Guest Commentary: Teaching Communication

There are many sources for information on communication, careers, getting over your fears, getting your message through, being open to the messages in our lives and world, filtering fact from fiction, understanding the world around you and understanding how to prosper in, be healthy despite, and a contributing part of the world we live in. A large amount of information is out there. From time to time I will share guest commentary, links to other sites and suggestions on places to go to find additional inforamation. 

There is no reason to not do well in any Communication course or project. If you do not understand something there are many places to seek out explanation, information and clarification.

The article below is the first by  Adrienne Carlson, whose contact information and credentials can be found at links below.

Additional Teaching Options in Communication
There’s no doubting the fact that good communication skills are essential for success in any aspect of life; we may be smart and intelligent, but unless we’re able to show people our abilities, they are in vain. Communication is not just limited to the oral version; it can take on many forms from body language to sign language. Some people are able to transcend the limitations imposed by language and communicate effectively using their eyes and hands alone while others struggle when they don’t speak or understand the local lingo. Any way you look at it, being able to communicate effectively and according to the situation is important.
If you’re a good communicator, you would probably do well as an educator in this subject too, and if you’re interested in exploring teaching opportunities, here are a few options you could try:
·      Teaching in schools and colleges: Most schools and colleges have separate courses that teach communication skills. Some combine it with their English lessons, but this is really not the most effective way to teach communication because to be able to communicate well, you need to cross language barriers. Teaching communication skills is all about getting your students to understand the verbal and non verbal aspects of communication, and being able to get their message across without being ambiguous or vague. Good communication teachers are able to work with students individually and help them overcome their weaknesses and play to their strengths. 
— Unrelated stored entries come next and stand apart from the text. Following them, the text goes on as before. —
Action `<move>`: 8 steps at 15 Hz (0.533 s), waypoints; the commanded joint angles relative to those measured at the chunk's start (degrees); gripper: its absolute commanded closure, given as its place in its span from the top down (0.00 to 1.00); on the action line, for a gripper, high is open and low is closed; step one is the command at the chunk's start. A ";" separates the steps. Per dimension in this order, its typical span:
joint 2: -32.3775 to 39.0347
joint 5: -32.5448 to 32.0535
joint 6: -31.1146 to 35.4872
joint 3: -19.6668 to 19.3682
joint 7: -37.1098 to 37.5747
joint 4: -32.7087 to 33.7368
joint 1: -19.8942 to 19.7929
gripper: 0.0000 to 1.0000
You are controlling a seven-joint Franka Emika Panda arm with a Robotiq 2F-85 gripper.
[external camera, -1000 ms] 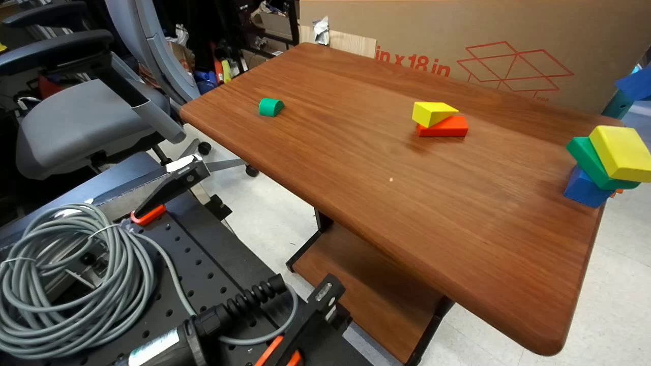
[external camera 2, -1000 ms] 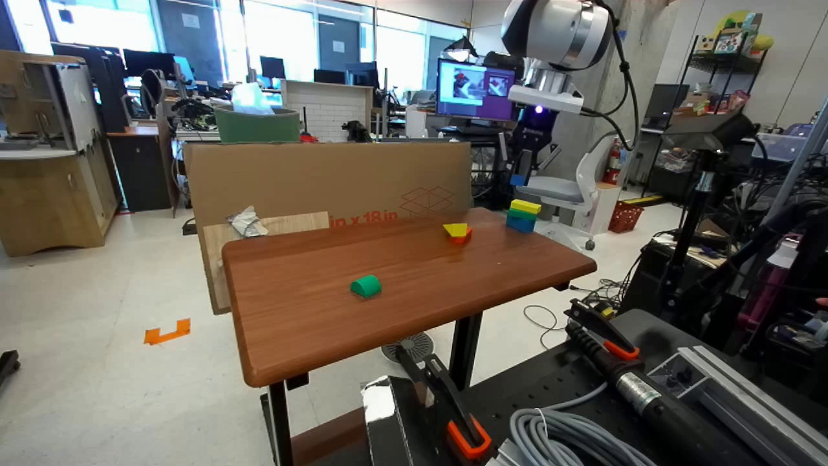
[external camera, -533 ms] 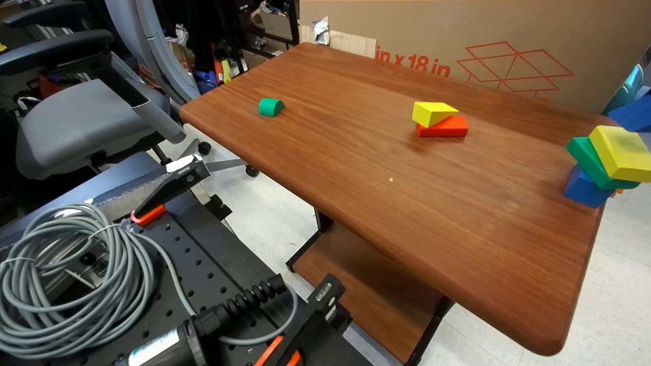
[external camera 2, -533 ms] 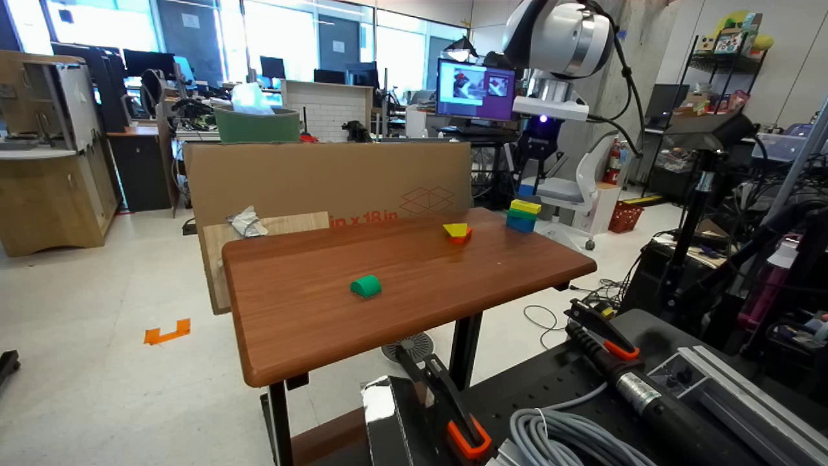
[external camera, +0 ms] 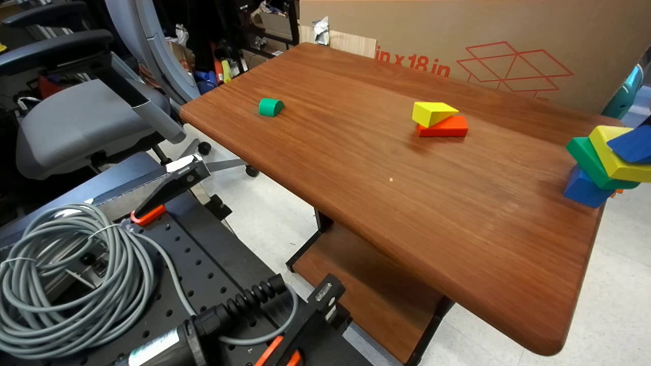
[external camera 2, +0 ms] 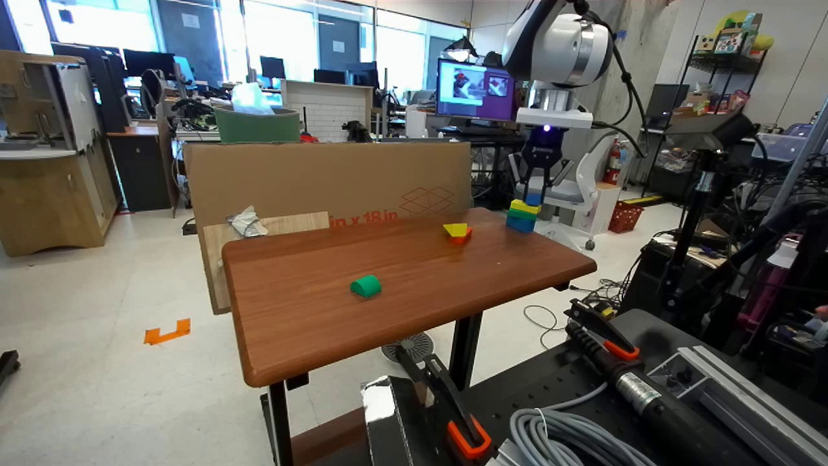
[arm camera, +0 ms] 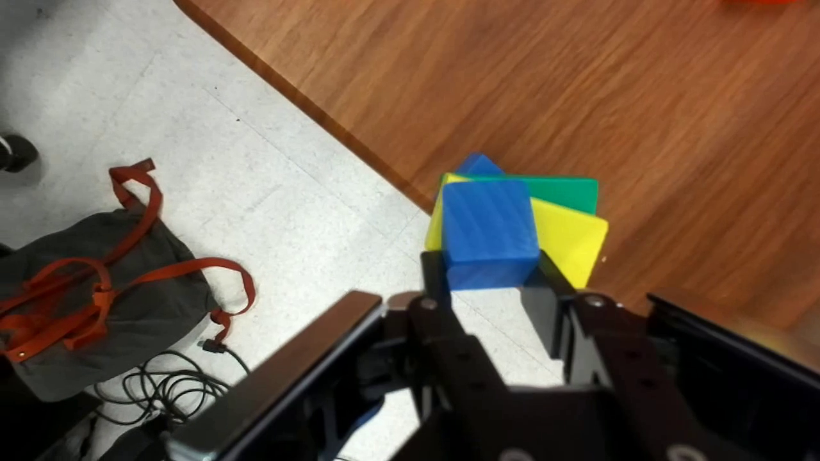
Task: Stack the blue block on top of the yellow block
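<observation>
Above the yellow block (arm camera: 572, 242) on the green block (arm camera: 564, 190), the arm (external camera 2: 568, 52) hangs, claw (arm camera: 492, 272) pointing down and clamped on the blue block (arm camera: 490, 221) just over the yellow; I cannot tell whether they touch.

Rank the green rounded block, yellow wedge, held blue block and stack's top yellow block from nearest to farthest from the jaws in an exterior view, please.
1. Blue block: held between the jaws.
2. Top yellow block: just below it; contact is unclear.
3. Yellow wedge: left in that exterior view, on the red block.
4. Green rounded block: leftmost and lowest of the four.
</observation>
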 commanded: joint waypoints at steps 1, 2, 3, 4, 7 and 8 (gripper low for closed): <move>-0.26 -1.54 -0.12 -0.70 0.83 0.24 1.28 0.66; -0.90 -1.71 0.19 -0.55 0.47 -0.46 1.49 0.74; -1.67 -1.95 0.50 -0.39 -0.01 -1.27 1.72 0.80; -2.26 -2.02 0.62 -0.22 -0.42 -1.83 1.90 0.88; -6.07 -1.99 0.08 0.29 -2.56 -4.74 2.40 1.00; -7.50 -2.34 -0.90 0.32 -3.50 -5.70 2.63 1.00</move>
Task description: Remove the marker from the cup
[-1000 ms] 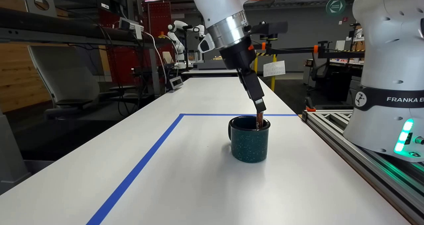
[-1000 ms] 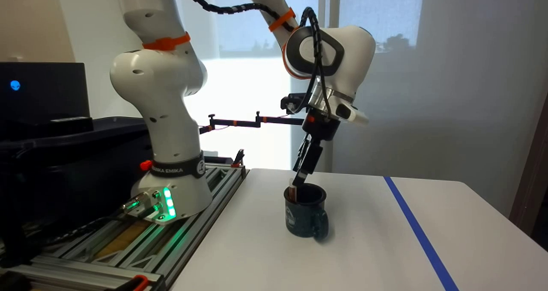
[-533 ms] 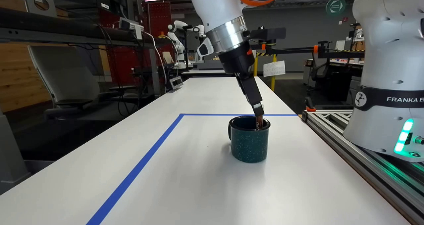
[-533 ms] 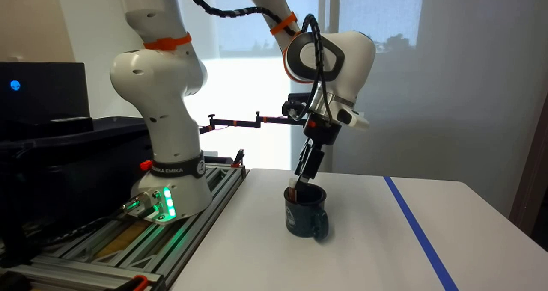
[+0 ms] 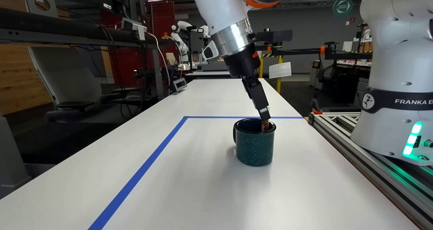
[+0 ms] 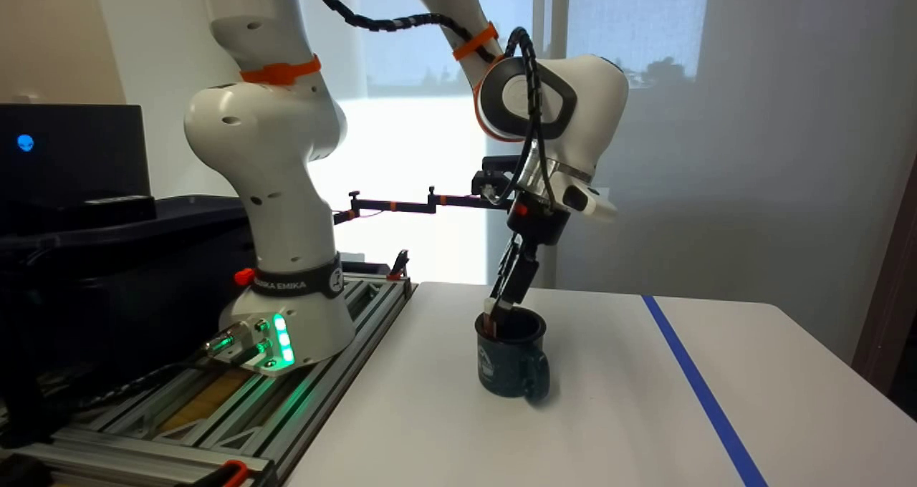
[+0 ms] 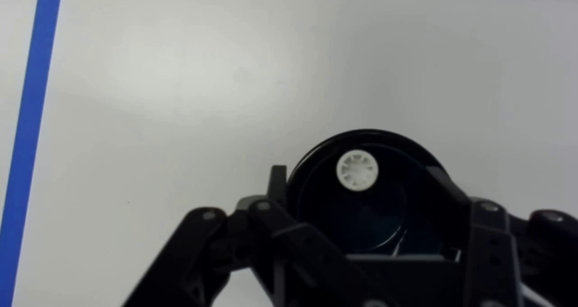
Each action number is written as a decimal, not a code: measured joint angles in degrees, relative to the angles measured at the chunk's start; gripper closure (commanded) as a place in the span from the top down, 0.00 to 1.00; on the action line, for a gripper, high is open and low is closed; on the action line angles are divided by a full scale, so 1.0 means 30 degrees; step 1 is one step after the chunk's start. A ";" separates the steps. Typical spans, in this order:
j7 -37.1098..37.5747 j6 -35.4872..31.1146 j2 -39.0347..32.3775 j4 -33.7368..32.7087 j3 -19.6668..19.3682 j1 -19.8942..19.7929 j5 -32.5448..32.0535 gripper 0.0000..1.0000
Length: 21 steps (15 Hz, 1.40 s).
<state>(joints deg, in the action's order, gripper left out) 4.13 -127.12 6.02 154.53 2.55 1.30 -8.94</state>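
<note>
Marker not out yet — low in the wrist view the gripper is spread to either side of it, pinching nothing; right of centre the marker stands, white end up, in the cup. Reaching looks all but done — gripping and lifting remain.

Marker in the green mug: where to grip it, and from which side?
I'd take the marker by its upper brown barrel, just below the white end, from above: it stands near upright with that end above the rim of the green mug, whose wall shields the rest from the side. In the wrist view the open gripper straddles it.
</note>
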 measured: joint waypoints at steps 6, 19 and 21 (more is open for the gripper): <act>0.0002 0.0000 -0.0076 0.0000 0.0000 0.0000 0.0001 0.50; 0.0002 0.0000 -0.0159 0.0013 0.0027 0.0009 0.0001 0.05; 0.0001 0.0009 -0.0152 0.0013 0.0033 0.0016 0.0001 0.05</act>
<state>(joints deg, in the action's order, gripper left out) 4.13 -127.09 5.57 154.57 2.65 1.35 -8.94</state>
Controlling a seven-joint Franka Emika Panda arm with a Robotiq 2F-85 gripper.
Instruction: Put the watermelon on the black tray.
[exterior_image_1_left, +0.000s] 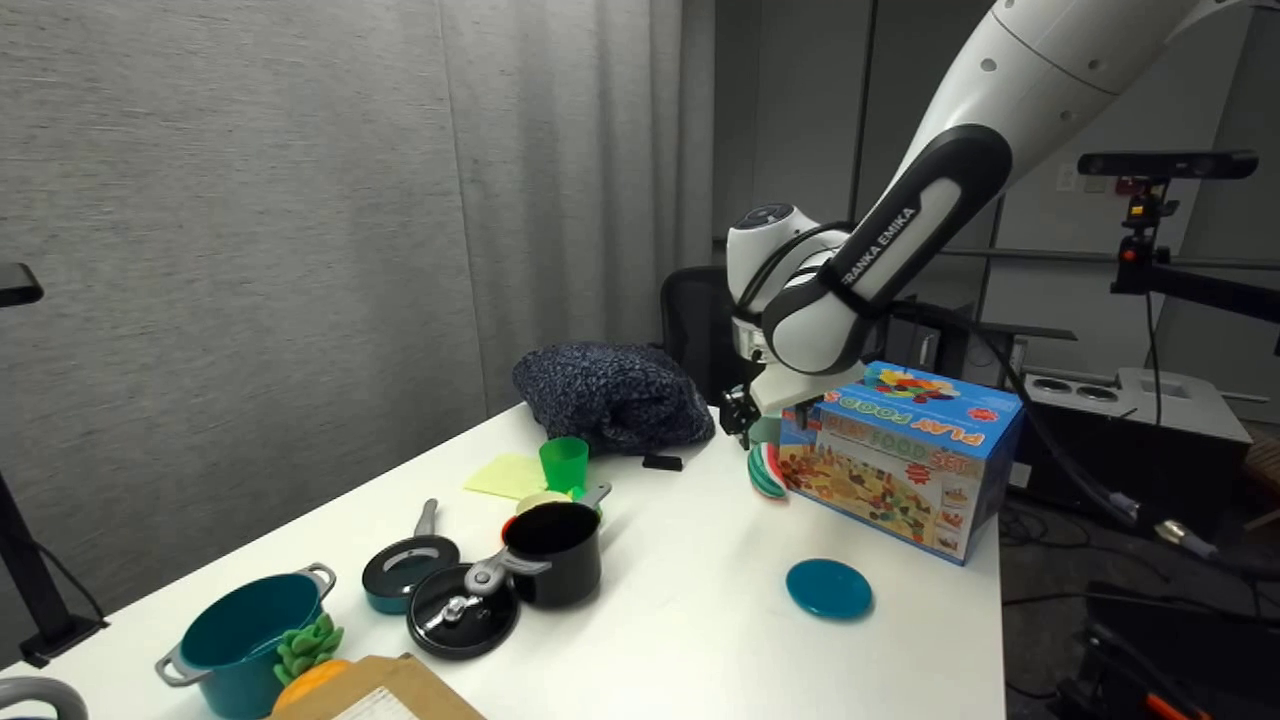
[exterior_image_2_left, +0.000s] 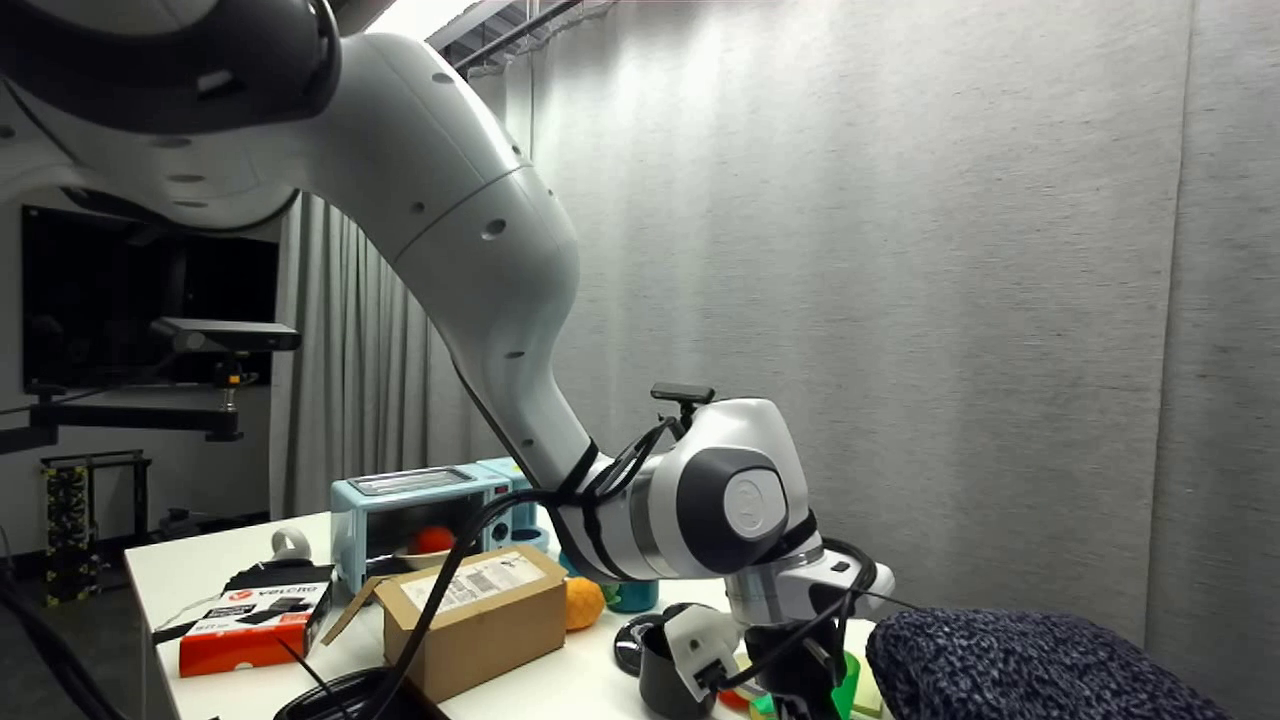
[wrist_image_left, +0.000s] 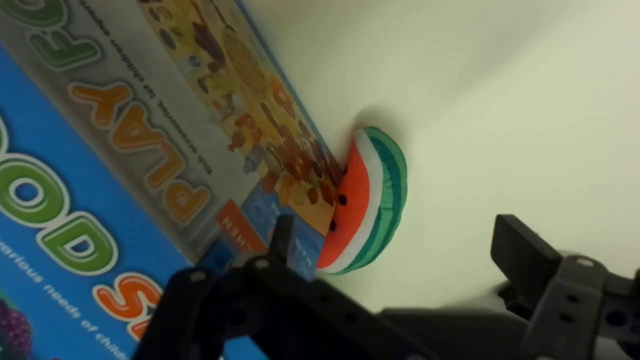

·      Instructing at academies: Some people prefer to set up their own communication skills academies and are involved in conducting lectures and workshops across the country. They work with a select set of students for a while before moving on to the next batch. They have standard procedures and routines that they follow and are usually available on a consultancy basis. You could explore this avenue once you have gained a few years of experience teaching communication skills at a school or college.

·      Authoring self-help books: Once you become an expert in this line of work, you could sell your knowledge by writing self-help articles, e-books and books. You could set up your own blog and use your social networks to promote your articles and get more people to read them. Once you gain the reputation of being an expert, it’s easy to promote and sell your books and e-books.
To be a good communications teacher, you must first know how to sell your skills to others.